Le elezioni siciliane
Non sono certo un fan di Berlusconi, ma la netta vittoria del centro-destra in Sicilia è una buona notizia. Se avessero vinto i grillini, ce le immaginiamo le dichiarazioni tonitruanti, le anticipazioni frettolose e impaurite della stampa, i titoloni annunciatori di tempeste? A proposito della stampa, ma perché diavolo i nostri principali quotidiani hanno parlato per molte ore di “testa a testa”, di “lotta all’ultimo voto”, quando il distacco tra centro-destra e 5 stelle era evidente? Ora i grillini dicono che hanno vinto lo stesso, il giovinetto Di Maio preannuncia un’ondata nazionale che porterà i 5 Stelle al 40% in tutto il Paese. Aria fritta! In democrazia vince chi supera gli avversari e va al governo. E al governo non sarà lui ad andarci, né a Palermo né a Roma.
Ma il risultato delle elezioni isolane merita qualche considerazione di ordine generale. La prima è che si viene confermando anche in Italia quel vento che in Europa e oltre soffia nelle vele della destra. Perché? Perché le sinistre sono in stato confusionale, più occupate a dilaniarsi tra di loro che a cercare di vincere. Un sano e moderno riformismo di sinistra potrebbe ancora vincere, ma che credibilità può avere oggi in Italia, quando parte non irrilevante della stessa sinistra spara a zero su Renzi e sul PD riformista? D’altra parte, le ricette di quella sinistra radicale eternamente utopica e suicida non attirano più molta gente. In Italia, come in Occidente in generale, le grandi istanze socialiste sono state compiute, la solidarietà sociale è patrimonio comune, i problemi che occupano e preoccupano la gente sono altri: immigrazione, sicurezza, futuro dei figli. La sinistra estrema continua a dare una lettura completamente sbagliata della società, resta attaccata a vecchi schemi cari ormai solo ai centri sociali, seguiti da un miserabile 6%, come è successo ai sostenitori di Fava in Sicilia (che brutta figura!). Così facendo, è destinata a essere sempre marginale e a marginalizzare la socialdemocrazia, e questo è un male per tutti. Ma non c’è niente da fare. Vedrete che nelle prossime settimane i vari Bersani, D’Alema, Speranza, ora anche Grasso, tutti contenti per la sconfitta renziana e superbamente incuranti della vittoria della destra, continueranno la loro guerriglia fratricida e suicida (hanno cominciato subito, a poche ore dallo scrutinio, i miserabili!).
Può il voto siciliano proiettarsi a livello nazionale?

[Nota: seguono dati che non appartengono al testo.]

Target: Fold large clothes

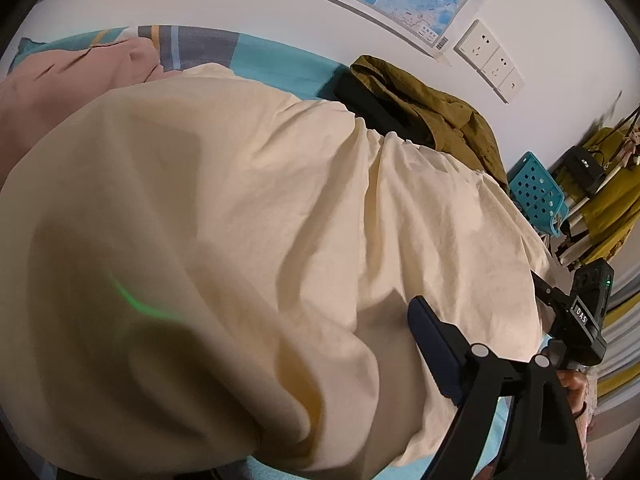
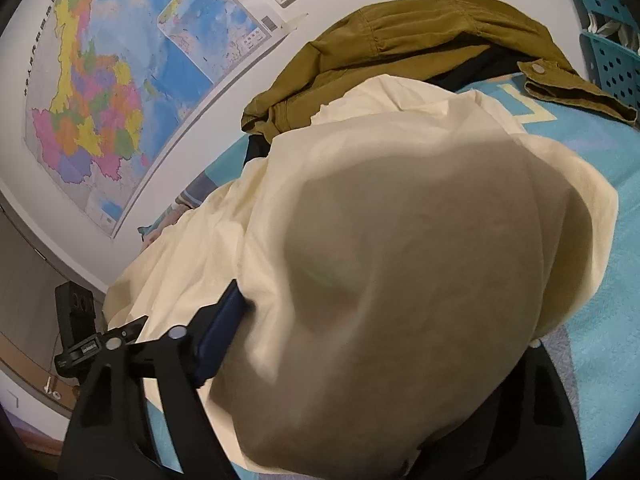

La Sicilia è sempre un caso a parte, ma è anche una specie di “laboratorio” di equilibri a venire. I risultati di domenica non augurano comunque nulla di buono al PD in vista delle prossime politiche. E il processo che immancabilmente comincerà al suo interno contro Renzi (ingiustamente, perché della sconfitta siciliana non ha quasi colpa, il candidato era ottimo, la guerra gliel’anno fatta i nemici interni) allontanerà ancora di più gli elettori, e ridurrà il PD a percentuali tedesche, francesi, austriache o ceche. Anche perché il PD, eliminato Renzi (che comunque cercherà di tenere duro), non ha nessun altro leader credibile da presentare, salvo forse il poco carismatico, anche se apprezzabile, Gentiloni.
La questione ora non credo sia se le elezioni le vincerà il centro-destra o il movimento grillino. Credo proprio che il centro-destra, cavalcando l’onda favorevole, possa vincere. Le questioni sono altre: con quale margine vincerà (se, cioè, raggiungerà il 40% che in Sicilia ha sfiorato) o ci sarà bisogno di una grande coalizione. E quale sarà l’equilibrio di forze interno tra FI e Lega; Berlusconi ha dimostrato di avere sette vite (tutto sommato, a me che ho la sua età la cosa fa persino simpatia). E va bene così, se la gente ha tanto poca memoria. In politica, come nella vita, spesso si deve scegliere, non il meglio, ma il meno peggio. E il meno peggio, oggi come oggi, tra Grillo, Salvini e lui, è proprio lui, l’ex-Cavaliere.
Insomma, la stupida insensatezza di una parte della sinistra ci riporta 23 anni dopo, come nel gioco dell’oca, alla casella di partenza. E a sperare che sia Berlusconi (candidato o no) a vincere, moderando così in senso europeo e liberale l’insopportabile estremismo di Salvini. Grazie, on. Bersani, grazie, on. D’Alema!